If you were to take a look at equity markets, one would think all is great in the world. Almost every day we see flashes of “all-time highs” or “fresh annual highs” or rallies in excess of 2/3% per day. This was the case yesterday where the UK’s FTSE surged to record levels, the pan European StoXX 600 hit 13 month highs and overnight the Nikkei hit fresh annual highs, these certainly aren’t the central bank drip fed markets that we have been used to for almost the last 10 years. So has the tide turned or are markets becoming careless/numb to risks?
Better German employment and inflation figures did little to help the Euro yesterday as it gave up ground across the board against its major counterparts. EURGBP was down almost 1% at one stage from yesterday’s highs, although did finish slightly higher. EURUSD pressed fresh 14 year lows once again as stronger than expected manufacturing data from the US helped boost the greenback, EURUSD dropping to 1.0340 before bouncing higher as the USD sell off began later in the afternoon, in the same movement GBPUSD traded 1 pip below its December lows before rebounding and is now up almost .75% from those lows. Risk remained in favour overnight as Asian markets traded higher, while the USD traded marginally lower. JPY has almost done a full circle since the close of Europe yesterday, the yen faced selling overnight as Japanese stocks surged but a weaker USD this morning has seen a retrace.
The Greenback rallied over 1% from yesterday lows as manufacturing data from the US proved to be firmer than expected, the USD index trading to fresh high, 103.80, a level not seen since December 2002. The Markit Manufacturing PMI and ISM Manufacturing PMI figures posted 54.3 (vs 54.2 expected) and 54.7 (vs 53.8 expected) respectively. This caused the USD to surge and was the key driver in USDJPY rallying to within a couple of pips of its December highs, while as mentioned above it was a similar story with GBPUSD, while EURUSD broke support and traded to those 14 year lows. It was then the tide turned for the USD, as the greenback sat at major support/resistance areas USD selling quickly took over and USDJPY was down over 1% within three hours. This is a warning sign for us, again we continue to remain cautious of USD strength and while data has been improving it is still not matching the pace we would expect for the Feds path to rate hikes, and Q1 in the US is notoriously weak (or has been for the last several years).

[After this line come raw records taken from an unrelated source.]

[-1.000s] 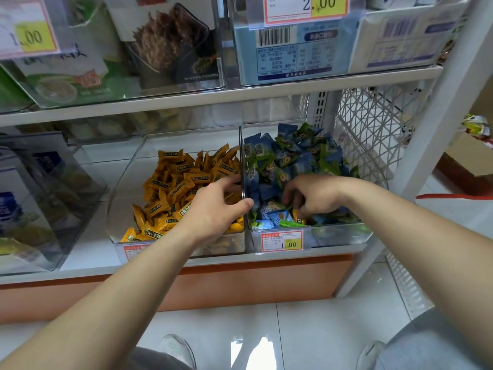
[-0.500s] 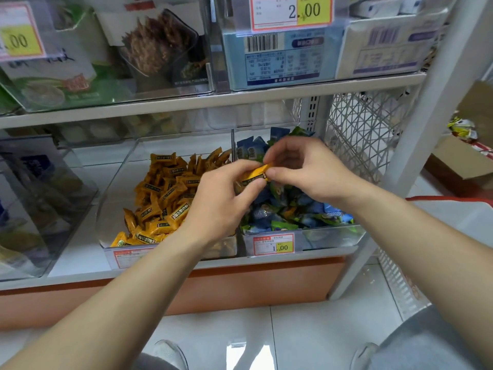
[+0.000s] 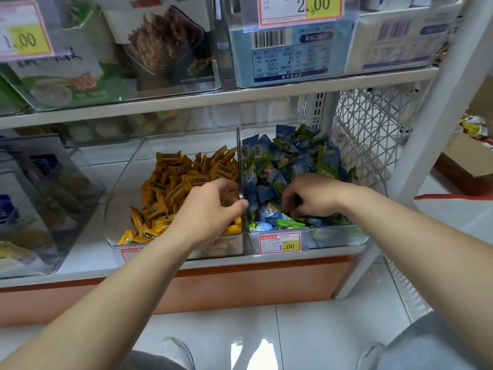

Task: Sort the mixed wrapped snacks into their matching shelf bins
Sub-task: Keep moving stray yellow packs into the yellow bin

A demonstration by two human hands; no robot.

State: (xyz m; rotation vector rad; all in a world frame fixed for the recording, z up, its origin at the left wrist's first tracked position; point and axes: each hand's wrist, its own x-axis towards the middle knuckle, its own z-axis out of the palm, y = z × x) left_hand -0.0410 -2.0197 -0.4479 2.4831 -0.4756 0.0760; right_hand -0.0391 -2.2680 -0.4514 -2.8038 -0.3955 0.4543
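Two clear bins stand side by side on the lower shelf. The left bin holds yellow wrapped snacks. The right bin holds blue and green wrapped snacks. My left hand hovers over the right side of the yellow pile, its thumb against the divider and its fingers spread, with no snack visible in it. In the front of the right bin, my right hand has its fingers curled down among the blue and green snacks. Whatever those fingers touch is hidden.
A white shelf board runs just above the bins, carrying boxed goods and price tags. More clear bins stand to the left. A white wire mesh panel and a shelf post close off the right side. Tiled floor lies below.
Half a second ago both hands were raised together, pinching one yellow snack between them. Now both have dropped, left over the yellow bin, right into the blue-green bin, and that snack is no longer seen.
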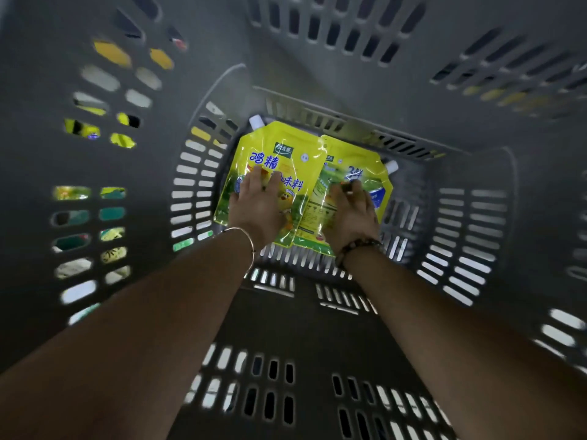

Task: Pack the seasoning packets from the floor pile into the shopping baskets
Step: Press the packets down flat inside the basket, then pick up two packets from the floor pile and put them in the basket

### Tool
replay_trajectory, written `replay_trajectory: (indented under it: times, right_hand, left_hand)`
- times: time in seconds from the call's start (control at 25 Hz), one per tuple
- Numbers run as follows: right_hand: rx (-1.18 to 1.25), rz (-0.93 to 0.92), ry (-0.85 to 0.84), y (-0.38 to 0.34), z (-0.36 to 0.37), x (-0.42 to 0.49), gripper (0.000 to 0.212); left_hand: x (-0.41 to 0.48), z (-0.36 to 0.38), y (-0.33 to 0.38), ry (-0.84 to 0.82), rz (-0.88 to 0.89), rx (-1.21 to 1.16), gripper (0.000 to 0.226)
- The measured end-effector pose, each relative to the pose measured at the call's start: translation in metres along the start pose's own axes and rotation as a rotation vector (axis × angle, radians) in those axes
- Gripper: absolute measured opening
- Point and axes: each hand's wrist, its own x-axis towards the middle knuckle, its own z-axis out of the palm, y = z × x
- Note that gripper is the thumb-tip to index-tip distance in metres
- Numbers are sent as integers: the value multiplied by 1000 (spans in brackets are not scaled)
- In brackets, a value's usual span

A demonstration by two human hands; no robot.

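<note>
I look down into a deep grey shopping basket [470, 198] with slotted walls. Two yellow seasoning packets lie side by side on its bottom. The left packet [282, 150] has blue lettering and a white spout cap at its far left corner. The right packet [352, 166] overlaps it slightly, with a white cap at the far right. My left hand [259, 204] presses flat on the left packet, fingers straight. My right hand [351, 208] rests on the right packet, its fingers bent at the tips over the packet's face.
Through the slots in the left wall [79, 192] show yellow and green packets outside the basket. Both forearms reach down from the near rim; the basket walls close in on every side.
</note>
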Motion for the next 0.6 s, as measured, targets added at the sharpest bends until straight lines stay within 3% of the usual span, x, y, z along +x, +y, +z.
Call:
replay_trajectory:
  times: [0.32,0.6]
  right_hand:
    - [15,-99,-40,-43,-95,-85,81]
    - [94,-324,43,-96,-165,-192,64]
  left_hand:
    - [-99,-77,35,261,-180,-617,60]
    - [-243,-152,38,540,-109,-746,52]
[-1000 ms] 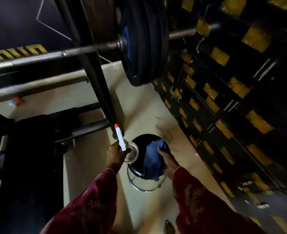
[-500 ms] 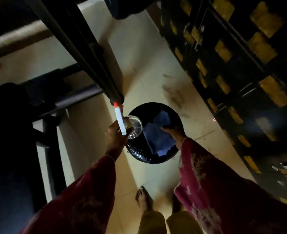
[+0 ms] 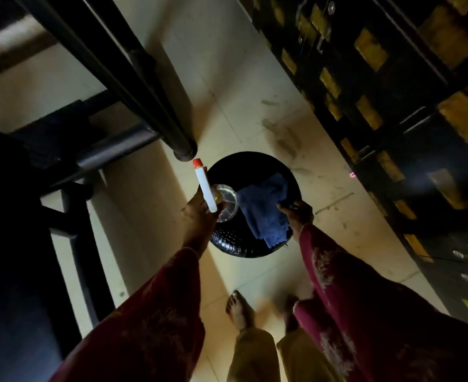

The US calendar is quiet for much of the day but later this evening (7.00pm GMT) the FOMC minutes from the December meeting are due across the wires and obviously carry some weight for the USD and the potential for volatility across pairs. The USD has been surging since the December meeting, the USD index up 4.4% at highs but the USD continues to run into sellers at these higher levels. The rally began as the Fed upgraded their growth and inflation forecasts and projected three possible hikes for 2017, yet Janet Yellen also highlighted that much of this remains unknown and based around a shift in Fiscal policy as Donald Trump takes control of the US presidency in just over three weeks. Should we see similar caution from the Fed minutes, i.e. Yellen and co cautious on the prospects of Fiscal policy/growth, then the greenback may find itself running into more aggressive sellers. Should the USD rally, EURUSD has support at yesterday’s lows at 1.0340, while GBPUSD has support towards 1.2200 which should provide some opportune buying levels for GBP and EUR, while JPY runs into buyers above 118.50.
The Euro took little solace from improving German data yesterday as it declined against all major counterparts and today’s attention will be on Decembers preliminary CPI inflation figures as the rest of the calendar is relatively mute aside from regions PMI figures. The headline inflation figure for the Eurozone is expected to have risen to 1% from .6% through December on an annual basis, with the core reading due to remain unchanged at .8%. If the single currency is to start a comeback it will likely need figures marginally better than those expected, especially following yesterday’s decent German print. For the Euro, the fact remains that while the ECB continues on their easing path, major competitors like the US are looking at tightening or like the UK, reassessing further action as inflation kicks off. EURGBP traded as low as .8450 yesterday but has since recovered back above .8500. For now, the pair looks trapped between the 200 day moving average at .8415 and the 100 day moving average at .8553 and larger move above .8600 has even more sellers of Euro lined up.